If you’re reading this line, then the headline worked. It provided a social incentive to continue reading. More on social incentives later, but for now notice two things: First, that incentives work and second that if a headline can be an incentive then, chances are, incentives are more than you realized.
What’s an Incentive? Incentives are “anything that motivates or encourages us to do something.” We often think of incentives as carrots and sticks (the expectation of a reward or the fear of punishment), and in some ways they are, but those carrots and sticks can take many forms—not just money and prizes—and can include a few things you probably didn’t expect.
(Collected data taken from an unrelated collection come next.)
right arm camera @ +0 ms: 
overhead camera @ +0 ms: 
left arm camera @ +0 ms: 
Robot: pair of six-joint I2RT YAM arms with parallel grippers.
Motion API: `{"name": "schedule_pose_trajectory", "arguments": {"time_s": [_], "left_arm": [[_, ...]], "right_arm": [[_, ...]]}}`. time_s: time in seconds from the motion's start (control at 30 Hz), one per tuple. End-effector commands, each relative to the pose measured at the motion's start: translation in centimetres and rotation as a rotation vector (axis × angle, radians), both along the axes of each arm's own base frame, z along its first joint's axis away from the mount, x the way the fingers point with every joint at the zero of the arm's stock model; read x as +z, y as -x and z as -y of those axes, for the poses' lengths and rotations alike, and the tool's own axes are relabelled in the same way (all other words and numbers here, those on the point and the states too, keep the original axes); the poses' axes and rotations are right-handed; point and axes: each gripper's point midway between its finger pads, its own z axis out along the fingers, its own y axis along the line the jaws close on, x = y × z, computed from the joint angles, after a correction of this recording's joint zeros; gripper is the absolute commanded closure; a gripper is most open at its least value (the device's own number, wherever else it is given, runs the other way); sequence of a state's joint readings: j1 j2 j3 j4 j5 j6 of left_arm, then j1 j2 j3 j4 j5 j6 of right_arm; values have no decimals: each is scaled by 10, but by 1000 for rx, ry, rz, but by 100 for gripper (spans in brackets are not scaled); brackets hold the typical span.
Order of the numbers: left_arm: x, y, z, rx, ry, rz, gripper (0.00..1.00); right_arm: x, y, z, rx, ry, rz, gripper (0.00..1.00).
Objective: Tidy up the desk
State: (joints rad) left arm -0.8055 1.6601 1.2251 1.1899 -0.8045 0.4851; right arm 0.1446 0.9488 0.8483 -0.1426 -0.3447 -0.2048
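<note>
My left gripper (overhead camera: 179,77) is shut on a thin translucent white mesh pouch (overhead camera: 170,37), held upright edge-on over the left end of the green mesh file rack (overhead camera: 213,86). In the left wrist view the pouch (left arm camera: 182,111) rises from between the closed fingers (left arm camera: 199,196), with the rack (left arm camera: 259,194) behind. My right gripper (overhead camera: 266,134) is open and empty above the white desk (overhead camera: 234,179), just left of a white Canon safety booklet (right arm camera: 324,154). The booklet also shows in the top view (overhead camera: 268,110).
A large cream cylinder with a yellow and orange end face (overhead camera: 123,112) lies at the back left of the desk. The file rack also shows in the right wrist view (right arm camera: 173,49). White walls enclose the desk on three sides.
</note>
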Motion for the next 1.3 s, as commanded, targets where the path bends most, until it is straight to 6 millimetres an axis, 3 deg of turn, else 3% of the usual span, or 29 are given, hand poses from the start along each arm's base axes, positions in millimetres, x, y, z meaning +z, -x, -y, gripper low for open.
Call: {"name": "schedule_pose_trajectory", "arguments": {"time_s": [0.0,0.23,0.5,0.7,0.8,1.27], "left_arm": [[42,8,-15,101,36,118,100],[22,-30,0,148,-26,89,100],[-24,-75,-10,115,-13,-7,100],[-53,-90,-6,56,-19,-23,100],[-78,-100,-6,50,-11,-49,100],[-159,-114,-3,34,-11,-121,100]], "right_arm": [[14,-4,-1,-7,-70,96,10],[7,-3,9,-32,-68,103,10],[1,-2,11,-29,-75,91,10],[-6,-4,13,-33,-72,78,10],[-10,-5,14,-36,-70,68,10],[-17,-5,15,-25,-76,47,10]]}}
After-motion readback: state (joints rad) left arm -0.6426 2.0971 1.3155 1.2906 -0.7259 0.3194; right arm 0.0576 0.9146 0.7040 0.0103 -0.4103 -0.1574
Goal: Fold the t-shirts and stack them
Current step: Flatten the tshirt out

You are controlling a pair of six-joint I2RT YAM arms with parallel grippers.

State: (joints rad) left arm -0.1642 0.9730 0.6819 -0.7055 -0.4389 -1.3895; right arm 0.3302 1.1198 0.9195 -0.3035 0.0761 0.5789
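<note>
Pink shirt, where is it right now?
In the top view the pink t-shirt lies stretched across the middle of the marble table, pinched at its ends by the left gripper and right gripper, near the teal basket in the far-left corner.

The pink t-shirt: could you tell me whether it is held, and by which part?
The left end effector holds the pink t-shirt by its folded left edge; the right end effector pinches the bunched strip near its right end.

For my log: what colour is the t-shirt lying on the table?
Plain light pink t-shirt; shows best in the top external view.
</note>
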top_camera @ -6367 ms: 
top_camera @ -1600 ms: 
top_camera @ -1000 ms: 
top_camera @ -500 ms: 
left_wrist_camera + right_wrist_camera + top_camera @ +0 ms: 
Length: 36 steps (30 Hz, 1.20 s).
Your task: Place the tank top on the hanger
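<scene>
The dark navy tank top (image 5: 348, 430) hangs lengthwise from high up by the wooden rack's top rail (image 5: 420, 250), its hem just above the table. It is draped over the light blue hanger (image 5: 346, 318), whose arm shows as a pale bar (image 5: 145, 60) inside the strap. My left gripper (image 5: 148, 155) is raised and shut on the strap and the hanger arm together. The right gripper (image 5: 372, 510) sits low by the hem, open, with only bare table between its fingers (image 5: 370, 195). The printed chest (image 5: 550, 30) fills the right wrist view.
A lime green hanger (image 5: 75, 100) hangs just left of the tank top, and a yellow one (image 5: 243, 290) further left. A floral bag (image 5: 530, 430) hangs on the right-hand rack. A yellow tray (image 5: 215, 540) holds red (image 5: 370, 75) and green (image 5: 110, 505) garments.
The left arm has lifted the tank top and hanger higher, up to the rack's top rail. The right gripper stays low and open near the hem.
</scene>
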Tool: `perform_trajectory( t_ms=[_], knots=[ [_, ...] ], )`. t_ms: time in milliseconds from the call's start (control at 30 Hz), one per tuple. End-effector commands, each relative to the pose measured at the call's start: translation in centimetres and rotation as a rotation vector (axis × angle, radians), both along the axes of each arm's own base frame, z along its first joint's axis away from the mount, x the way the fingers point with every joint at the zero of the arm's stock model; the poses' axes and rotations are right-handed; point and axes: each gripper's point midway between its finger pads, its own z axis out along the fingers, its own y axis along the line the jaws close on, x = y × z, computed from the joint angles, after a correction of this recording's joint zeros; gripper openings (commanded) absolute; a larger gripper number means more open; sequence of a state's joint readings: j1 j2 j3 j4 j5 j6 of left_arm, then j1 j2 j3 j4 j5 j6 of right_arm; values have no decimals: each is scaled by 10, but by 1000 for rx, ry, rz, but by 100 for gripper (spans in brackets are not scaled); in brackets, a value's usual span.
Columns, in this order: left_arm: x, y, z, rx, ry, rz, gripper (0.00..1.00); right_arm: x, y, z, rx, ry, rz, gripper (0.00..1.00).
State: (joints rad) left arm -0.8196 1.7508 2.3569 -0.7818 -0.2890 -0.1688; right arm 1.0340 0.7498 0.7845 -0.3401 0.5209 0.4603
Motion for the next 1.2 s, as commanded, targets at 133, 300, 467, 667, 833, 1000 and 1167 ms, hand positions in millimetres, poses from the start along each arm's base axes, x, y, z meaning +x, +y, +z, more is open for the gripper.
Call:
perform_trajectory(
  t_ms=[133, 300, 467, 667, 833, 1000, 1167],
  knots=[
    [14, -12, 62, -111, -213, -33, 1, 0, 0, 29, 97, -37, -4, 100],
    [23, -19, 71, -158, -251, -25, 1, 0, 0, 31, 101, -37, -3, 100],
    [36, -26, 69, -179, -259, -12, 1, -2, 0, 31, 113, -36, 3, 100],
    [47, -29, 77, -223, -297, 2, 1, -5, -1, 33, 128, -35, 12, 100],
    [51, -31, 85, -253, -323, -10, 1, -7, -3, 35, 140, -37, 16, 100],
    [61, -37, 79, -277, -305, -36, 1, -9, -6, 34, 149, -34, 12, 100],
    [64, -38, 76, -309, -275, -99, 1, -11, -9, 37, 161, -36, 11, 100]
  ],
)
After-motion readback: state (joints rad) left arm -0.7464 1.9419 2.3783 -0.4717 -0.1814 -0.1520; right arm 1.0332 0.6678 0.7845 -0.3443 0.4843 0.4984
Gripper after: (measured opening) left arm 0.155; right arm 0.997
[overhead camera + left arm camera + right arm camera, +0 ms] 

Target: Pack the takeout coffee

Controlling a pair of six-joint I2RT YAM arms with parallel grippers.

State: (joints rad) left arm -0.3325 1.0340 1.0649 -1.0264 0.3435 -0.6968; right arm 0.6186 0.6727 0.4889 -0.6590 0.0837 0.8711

Some examples include:
1. Design Incentives – You can encourage people to make particular choices by the way you present their options. In nations where people must “opt-in” to organ donation, participation rates average only 10%. But, in nations where people must “opt-out” of organ donation, participation rates skyrocket to an average of 90%!
2. Moral Incentives – Moral incentives work by convincing people that certain behaviors are right and others are wrong. Generally we think recycling is right and littering is wrong and do one while avoiding the other.
3. Social Incentives – We like to fit in. Social incentives are based on our desire to conform to what others are doing. When a hotel posted signs indicating that 75% of hotel guests reuse their towels at least once during their stay, towel reuse increased by 26%. When they changed to sign to read, “…75% of guests who stayed in this room…” towel reuse jumped to 33%!
4. Financial Incentives – These are money and/or prizes. They can work, but often aren’t necessary. For example, a group of lawyers were offered $30 to draft wills for needy retirees and none accepted. Because they were offered money, they thought in terms of market norms and judged the fee as insufficient compensation. However, when asked to do it for FREE, the same lawyers agreed! Since money wasn’t involved, the lawyers considered the request in terms of social norms and saw it as “the right thing to do.”
Not only are financial incentives often not necessary, they can even backfire. Once you begin paying people to do things they previously did because they were “right,” they will often stop doing them for moral reasons and require financial rewards instead. Oops!
Now that you know a bit more about incentives, let’s look at some guidelines for applying them.
1. Only incentivize actions known to add value to the desired outcome. If it doesn’t contribute to your goal, why encourage people to do it?
2. Make incentives proportional to the difficulty and importance of the desired action. If the action is vital to the desired outcome and also difficult for the participant to complete then it deserves a stronger incentive.
3. Use the minimally effective incentive. Never offer two carrots when one will do.
4. Apply incentives in a “Smart Sequence”:
a. Design First - Build incentives into the products themselves using fluent design.
b. Moral/Social Second - When Design Incentives are insufficient, apply social incentives. Studies have shown social incentives to outperform financial incentives.
c. Financial as a Last Resort - When design and social incentives are insufficient, consider financial incentives, but only as a last resort and within the framework of the behavioral principles that govern people’s response to them, including:
i. Loss Aversion - People work harder to avoid losses than they will to acquire gains. Therefore, framing incentives correctly (Do people earn points or for completing desired tasks or lose points for failing to complete them?) determines their impact.
ii. Hyperbolic Discounting - People are addicted to now but discount things in the future. So, a free lunch in the café today can be more influential than hundreds of dollars paid later.
iii. Mental Accounting – People value money differently depending on the mental account into which they place it. That means $5 in their pocket may be a stronger incentive than $50 in their savings account because people perceive the $5 as theirs to spend.
Incentives can take many forms and are influenced by some crazy quirks of human behavior. But, by applying them correctly, they can help you achieve your goals.